EXERCISE DESCRIPTION
Report each line from the listing that the string "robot" appears in.

*** Opening THE DATA ***

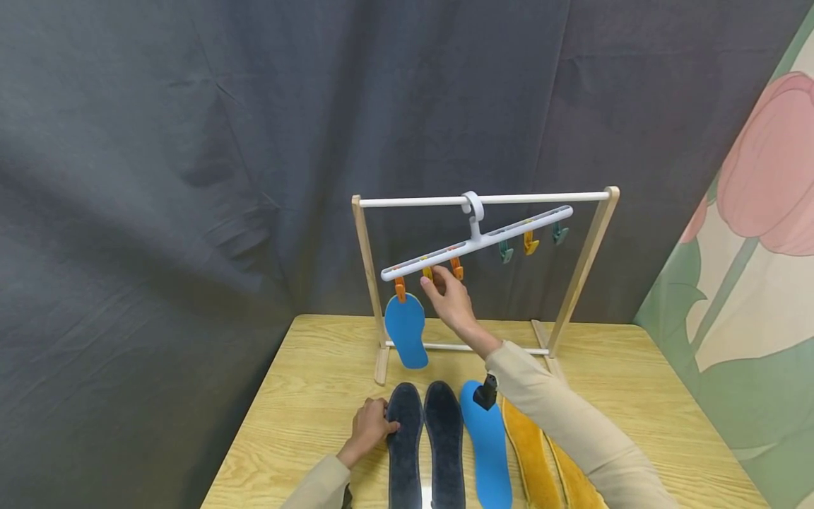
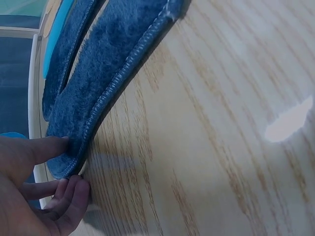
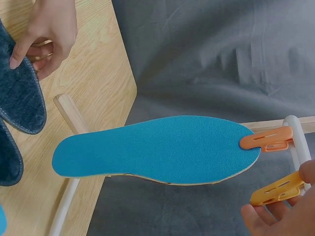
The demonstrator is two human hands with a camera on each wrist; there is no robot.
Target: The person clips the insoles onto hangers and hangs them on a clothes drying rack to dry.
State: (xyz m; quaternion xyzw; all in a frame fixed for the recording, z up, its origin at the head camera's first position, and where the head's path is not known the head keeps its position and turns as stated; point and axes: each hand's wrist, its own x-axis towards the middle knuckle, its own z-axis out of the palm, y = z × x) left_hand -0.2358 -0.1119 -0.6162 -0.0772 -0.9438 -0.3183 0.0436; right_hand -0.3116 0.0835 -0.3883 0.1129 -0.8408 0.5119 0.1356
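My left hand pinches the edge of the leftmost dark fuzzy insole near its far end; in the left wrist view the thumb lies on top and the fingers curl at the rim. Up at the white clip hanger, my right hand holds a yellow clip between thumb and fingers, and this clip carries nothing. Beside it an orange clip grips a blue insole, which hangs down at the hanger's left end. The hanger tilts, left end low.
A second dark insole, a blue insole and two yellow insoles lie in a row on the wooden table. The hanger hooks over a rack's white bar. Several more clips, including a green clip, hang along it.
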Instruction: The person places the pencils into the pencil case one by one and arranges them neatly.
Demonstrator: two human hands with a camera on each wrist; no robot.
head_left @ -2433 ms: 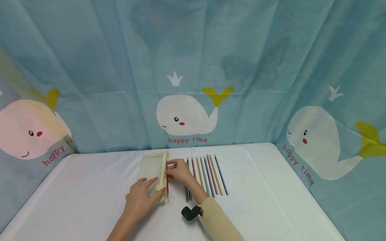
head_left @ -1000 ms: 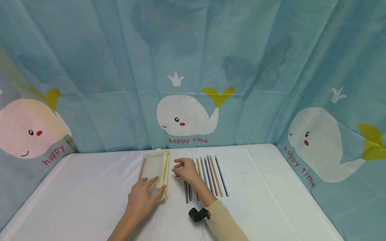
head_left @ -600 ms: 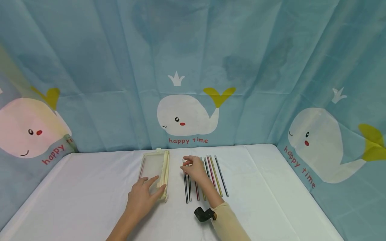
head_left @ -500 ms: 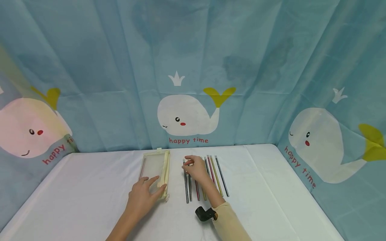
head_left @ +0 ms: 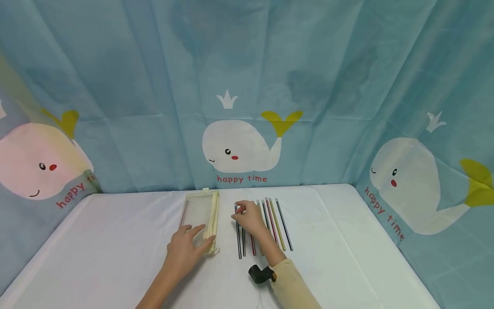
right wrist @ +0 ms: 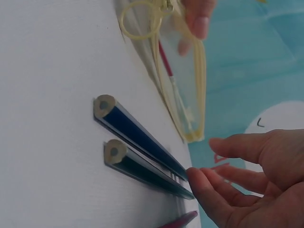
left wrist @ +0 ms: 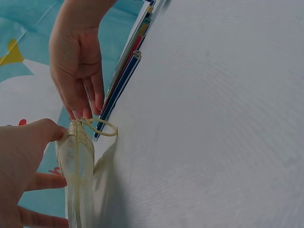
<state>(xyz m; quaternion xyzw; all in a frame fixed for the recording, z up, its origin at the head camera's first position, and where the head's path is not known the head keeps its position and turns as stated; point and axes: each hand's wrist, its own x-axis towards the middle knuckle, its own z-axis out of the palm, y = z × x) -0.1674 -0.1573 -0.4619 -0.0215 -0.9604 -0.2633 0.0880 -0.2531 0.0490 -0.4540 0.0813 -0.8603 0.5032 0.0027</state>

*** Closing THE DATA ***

WRITTEN RESPONSE
The demonstrator is two human hands with a camera on each wrist; there is no robot.
Demonstrator: two human hands with a camera on each wrist; no robot.

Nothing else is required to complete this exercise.